When a deploy fails , subsequent deploys will also fail as we don’t know what machines to replace.

This outputs the following error (now with a bit more info on how to find the issues and get your app into a deployable state):

Updating existing machines in 'app-name' with bluegreen strategy
Verifying if app can be safely deployed
  Found 2 different images in your app (for bluegreen to work, all machines need to run a single image)
    [x] app-name:deployment-ORNHTAIBZGAUHFEA3B00T4A76M - 22 machine(s) (…machine ids)
    [x] app-name:deployment-BXLOKBEWYREU42JUT77KTXYOZ5 - 21 machine(s) (…machine ids)

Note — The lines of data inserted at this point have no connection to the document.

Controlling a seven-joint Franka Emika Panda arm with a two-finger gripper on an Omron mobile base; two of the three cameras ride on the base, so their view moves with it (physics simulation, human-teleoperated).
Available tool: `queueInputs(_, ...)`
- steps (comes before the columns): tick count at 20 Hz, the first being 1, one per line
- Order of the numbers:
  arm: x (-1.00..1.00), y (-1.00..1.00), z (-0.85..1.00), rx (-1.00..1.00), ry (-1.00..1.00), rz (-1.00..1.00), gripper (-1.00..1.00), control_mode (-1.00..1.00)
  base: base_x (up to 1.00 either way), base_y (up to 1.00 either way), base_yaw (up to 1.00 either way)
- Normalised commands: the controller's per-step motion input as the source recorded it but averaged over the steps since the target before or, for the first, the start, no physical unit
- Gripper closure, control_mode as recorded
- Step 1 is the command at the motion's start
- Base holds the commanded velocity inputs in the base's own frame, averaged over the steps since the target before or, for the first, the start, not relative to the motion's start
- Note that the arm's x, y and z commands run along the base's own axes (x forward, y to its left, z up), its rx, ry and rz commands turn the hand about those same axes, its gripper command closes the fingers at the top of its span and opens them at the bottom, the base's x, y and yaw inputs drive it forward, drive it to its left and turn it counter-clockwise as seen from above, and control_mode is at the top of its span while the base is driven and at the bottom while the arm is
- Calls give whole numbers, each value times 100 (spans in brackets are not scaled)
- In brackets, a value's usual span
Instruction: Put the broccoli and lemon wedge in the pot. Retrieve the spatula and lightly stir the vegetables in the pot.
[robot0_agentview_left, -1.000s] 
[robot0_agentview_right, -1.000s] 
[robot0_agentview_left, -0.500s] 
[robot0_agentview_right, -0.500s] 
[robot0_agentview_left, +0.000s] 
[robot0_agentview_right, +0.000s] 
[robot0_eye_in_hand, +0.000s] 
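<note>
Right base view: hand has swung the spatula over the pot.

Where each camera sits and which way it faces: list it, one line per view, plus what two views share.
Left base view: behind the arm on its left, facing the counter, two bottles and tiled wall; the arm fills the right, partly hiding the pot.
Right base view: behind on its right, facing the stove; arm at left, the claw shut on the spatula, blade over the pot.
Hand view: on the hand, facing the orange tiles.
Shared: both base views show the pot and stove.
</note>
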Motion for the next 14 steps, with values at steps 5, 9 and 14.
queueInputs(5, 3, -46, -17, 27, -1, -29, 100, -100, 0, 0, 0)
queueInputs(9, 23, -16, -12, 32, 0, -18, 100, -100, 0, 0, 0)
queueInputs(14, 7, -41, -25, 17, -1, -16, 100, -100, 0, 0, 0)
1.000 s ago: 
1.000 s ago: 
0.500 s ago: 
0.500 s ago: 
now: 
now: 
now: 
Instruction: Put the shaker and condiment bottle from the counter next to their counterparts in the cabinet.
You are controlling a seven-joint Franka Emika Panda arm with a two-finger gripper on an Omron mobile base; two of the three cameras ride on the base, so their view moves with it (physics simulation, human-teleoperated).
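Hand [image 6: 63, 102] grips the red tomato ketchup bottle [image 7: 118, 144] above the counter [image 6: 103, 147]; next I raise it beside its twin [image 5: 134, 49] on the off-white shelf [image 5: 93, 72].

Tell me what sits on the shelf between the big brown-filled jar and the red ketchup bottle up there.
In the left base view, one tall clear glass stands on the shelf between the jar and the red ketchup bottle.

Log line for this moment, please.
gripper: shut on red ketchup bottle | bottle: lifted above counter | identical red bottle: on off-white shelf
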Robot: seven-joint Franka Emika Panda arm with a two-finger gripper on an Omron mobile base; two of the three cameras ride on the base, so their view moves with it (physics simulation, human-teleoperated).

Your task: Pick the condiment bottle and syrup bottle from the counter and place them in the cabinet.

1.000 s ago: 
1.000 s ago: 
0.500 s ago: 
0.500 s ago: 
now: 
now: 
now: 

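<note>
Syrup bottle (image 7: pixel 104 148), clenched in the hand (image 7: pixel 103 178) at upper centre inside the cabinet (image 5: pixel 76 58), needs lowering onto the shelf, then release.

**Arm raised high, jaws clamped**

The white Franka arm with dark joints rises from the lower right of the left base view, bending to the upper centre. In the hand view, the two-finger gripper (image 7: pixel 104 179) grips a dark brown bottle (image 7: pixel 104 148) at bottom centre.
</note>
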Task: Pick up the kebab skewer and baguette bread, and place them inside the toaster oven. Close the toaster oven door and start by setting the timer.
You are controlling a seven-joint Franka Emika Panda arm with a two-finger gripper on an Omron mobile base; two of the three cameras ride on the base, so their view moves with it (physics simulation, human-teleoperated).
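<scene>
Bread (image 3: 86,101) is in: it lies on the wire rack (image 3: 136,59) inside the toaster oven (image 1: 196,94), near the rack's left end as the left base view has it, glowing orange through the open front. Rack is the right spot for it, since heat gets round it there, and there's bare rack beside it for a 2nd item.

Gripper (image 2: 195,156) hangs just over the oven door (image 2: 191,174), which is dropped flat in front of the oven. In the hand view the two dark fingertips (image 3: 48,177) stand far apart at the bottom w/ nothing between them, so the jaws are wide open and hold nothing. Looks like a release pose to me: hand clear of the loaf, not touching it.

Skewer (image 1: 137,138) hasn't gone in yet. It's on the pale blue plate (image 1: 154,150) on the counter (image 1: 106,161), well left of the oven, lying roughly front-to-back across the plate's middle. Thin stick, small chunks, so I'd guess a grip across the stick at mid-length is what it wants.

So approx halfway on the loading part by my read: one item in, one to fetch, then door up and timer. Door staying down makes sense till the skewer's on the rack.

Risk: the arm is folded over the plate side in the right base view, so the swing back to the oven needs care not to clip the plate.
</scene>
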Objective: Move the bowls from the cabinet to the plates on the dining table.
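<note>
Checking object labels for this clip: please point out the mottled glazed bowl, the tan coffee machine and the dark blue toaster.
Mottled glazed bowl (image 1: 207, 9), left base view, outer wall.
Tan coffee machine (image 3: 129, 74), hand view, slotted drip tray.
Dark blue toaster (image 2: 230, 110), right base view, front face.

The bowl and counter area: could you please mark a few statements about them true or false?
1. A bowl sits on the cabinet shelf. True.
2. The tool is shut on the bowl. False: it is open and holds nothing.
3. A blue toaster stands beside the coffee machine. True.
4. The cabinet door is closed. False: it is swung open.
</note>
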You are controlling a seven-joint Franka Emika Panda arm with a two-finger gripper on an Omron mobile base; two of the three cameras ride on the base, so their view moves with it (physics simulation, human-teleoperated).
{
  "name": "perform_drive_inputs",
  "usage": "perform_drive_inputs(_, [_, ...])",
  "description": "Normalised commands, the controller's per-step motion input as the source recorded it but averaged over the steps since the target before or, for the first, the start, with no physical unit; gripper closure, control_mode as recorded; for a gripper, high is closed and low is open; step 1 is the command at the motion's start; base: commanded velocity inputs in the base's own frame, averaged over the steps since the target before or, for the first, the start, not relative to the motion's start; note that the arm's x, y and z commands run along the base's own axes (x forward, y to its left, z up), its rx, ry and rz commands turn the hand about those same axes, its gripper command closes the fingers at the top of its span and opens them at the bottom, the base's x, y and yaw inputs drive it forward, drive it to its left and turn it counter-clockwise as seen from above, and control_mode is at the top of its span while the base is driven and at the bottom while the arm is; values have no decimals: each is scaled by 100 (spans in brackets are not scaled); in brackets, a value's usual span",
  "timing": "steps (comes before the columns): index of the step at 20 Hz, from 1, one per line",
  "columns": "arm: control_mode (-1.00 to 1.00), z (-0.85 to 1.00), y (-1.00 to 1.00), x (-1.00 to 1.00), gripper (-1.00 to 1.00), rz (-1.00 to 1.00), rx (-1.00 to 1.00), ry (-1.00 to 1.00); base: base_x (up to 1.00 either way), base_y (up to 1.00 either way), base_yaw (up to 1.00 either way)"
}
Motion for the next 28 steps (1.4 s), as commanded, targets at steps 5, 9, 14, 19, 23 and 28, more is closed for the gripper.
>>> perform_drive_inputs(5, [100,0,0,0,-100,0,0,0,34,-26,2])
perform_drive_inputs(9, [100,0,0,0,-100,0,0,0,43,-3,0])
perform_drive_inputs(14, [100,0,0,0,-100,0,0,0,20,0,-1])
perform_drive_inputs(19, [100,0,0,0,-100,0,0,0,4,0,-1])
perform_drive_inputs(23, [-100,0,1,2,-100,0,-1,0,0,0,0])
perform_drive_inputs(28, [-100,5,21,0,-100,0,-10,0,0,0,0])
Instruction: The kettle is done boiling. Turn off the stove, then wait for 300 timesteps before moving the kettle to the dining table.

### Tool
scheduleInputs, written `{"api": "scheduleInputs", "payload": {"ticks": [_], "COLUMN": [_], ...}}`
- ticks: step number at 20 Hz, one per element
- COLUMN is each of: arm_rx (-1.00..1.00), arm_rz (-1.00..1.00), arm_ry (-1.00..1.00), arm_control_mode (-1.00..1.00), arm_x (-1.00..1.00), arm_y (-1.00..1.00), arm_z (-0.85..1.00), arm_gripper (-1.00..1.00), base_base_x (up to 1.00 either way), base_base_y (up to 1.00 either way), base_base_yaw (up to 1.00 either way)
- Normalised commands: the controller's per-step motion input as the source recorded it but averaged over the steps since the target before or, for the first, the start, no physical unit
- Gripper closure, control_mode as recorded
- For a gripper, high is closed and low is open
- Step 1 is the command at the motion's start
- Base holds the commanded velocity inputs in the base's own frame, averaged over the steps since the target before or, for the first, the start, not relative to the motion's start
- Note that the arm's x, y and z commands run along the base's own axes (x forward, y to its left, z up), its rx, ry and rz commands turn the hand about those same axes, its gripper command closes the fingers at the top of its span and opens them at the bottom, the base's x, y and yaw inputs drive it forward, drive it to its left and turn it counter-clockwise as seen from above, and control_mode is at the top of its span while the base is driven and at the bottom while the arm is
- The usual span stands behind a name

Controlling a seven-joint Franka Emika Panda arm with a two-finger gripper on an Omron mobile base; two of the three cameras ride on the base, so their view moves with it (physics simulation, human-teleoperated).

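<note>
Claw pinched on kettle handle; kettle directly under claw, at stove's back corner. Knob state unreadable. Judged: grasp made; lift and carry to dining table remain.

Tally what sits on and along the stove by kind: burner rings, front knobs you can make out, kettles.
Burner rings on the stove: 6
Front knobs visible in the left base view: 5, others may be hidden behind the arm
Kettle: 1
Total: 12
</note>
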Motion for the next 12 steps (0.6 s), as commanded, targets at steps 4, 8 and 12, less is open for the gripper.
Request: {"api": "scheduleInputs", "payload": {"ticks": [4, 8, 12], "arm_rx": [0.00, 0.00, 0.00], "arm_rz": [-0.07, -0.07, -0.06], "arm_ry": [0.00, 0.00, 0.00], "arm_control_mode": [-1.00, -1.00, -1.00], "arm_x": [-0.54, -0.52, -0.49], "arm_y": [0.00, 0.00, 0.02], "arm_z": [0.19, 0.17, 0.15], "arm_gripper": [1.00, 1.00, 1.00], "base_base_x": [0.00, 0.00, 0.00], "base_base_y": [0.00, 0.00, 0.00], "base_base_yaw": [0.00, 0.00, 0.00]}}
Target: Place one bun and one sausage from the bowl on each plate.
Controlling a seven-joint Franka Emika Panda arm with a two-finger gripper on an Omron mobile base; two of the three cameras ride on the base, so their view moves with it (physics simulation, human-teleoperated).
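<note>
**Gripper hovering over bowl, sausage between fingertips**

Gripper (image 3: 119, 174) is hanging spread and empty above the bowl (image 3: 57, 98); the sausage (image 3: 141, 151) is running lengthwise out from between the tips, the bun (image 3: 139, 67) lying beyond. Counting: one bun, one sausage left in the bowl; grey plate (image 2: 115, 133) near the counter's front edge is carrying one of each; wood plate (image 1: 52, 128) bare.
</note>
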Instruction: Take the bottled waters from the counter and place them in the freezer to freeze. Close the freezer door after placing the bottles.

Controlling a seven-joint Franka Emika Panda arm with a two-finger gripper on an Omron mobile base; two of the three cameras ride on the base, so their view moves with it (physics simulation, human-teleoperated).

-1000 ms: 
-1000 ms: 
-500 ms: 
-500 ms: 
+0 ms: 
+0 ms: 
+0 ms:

  Here's how to fix your app so deployments can go through:
    1. Find all the unwanted image versions from the list above.
       Use 'fly machines list' and 'fly releases --image' to help determine unwanted images.
    2. For each unwanted image version, run 'fly machines destroy --force --image=<insert-image-version>'
    3. Retry the deployment with 'fly deploy'
Deployment failed after error: found multiple image versions

You can check what images are running using fly machines list, and what images are available with fly releases --image.

Generally I approach this by removing the images associated with most recent release (ensuring we’ve still got a healthy release running with the previous one), and then re-running the deploy. Most times, this Just Works™.

Are you using bluegreen deployments?

If you’re using or have used the bluegreen strategy, what problems have you encountered? How can we make the experience better for you?

3 Likes

We recently switched to blue/green deploys and encounter this on our end, are there any updates? I also emailed your support directly with more information. Thanks!

same here, seeing this very frequently. bluegreen works like 1/2 the time for me. This gets triggered when you deploy super frequently (twice within the same 2 minutes for example)